▶ _What the exercise asks_:
Retype verbatim the lines of the listing, from the very first through the line with "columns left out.".

┌─ Collected data

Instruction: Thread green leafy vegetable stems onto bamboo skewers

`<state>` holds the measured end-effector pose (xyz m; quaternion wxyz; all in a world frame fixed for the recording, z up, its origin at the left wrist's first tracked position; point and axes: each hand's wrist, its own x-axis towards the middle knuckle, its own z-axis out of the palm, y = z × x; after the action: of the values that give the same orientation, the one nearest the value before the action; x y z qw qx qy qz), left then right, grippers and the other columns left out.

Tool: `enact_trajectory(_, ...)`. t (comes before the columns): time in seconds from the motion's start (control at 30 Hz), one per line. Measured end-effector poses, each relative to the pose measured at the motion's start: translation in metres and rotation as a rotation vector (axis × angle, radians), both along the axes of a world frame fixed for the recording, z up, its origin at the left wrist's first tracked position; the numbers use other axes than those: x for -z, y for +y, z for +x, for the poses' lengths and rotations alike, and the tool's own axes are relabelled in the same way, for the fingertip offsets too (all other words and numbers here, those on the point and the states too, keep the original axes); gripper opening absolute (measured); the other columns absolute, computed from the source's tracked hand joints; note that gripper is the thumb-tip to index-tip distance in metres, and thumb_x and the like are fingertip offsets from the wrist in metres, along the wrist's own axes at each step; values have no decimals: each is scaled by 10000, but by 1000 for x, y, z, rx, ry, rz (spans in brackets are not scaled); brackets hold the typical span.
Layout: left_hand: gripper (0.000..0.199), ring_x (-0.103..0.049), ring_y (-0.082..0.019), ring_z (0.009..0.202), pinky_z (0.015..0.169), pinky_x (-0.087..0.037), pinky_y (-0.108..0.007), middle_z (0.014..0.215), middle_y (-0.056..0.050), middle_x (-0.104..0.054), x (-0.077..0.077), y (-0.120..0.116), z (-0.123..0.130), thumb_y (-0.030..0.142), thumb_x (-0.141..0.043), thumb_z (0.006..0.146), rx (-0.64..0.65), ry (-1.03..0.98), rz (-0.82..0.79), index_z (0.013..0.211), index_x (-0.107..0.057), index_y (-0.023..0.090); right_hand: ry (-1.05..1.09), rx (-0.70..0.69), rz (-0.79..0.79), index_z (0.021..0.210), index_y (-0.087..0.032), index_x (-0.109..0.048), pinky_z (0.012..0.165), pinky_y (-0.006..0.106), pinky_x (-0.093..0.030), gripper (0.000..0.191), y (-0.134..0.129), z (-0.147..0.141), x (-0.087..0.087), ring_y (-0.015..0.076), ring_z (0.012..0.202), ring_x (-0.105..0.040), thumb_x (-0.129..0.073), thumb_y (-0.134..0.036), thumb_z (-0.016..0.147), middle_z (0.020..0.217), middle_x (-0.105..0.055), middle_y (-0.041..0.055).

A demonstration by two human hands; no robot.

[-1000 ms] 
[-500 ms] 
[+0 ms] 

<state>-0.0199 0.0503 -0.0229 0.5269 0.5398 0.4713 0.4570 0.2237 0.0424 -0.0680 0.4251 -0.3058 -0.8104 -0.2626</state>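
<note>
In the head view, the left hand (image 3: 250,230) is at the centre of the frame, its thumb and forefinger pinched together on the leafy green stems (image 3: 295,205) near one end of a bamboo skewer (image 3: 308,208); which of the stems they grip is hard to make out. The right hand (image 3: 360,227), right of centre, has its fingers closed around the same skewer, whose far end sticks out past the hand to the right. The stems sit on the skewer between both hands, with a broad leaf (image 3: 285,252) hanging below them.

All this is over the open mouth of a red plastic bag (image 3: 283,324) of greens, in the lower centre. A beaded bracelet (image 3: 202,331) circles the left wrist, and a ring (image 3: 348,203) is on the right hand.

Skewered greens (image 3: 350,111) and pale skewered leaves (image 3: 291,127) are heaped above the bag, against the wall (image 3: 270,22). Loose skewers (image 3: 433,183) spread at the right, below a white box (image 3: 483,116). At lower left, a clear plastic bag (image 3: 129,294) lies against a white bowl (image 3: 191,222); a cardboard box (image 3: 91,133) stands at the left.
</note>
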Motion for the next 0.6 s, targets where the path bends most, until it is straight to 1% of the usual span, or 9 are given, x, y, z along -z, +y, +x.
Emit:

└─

▶ _Response to this task_:
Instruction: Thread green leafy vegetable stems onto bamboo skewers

`<state>` holds the measured end-effector pose (xyz m; quaternion wxyz; all in a world frame fixed for the recording, z up, its origin at the left wrist's first tracked position; point and axes: each hand's wrist, its own x-axis towards the middle knuckle, its own z-axis out of the palm, y = z × x; after the action: of the values that give the same orientation, the one nearest the value before the action; x y z qw qx qy qz), left then right, grippers and the other columns left out.

This finishes the exercise.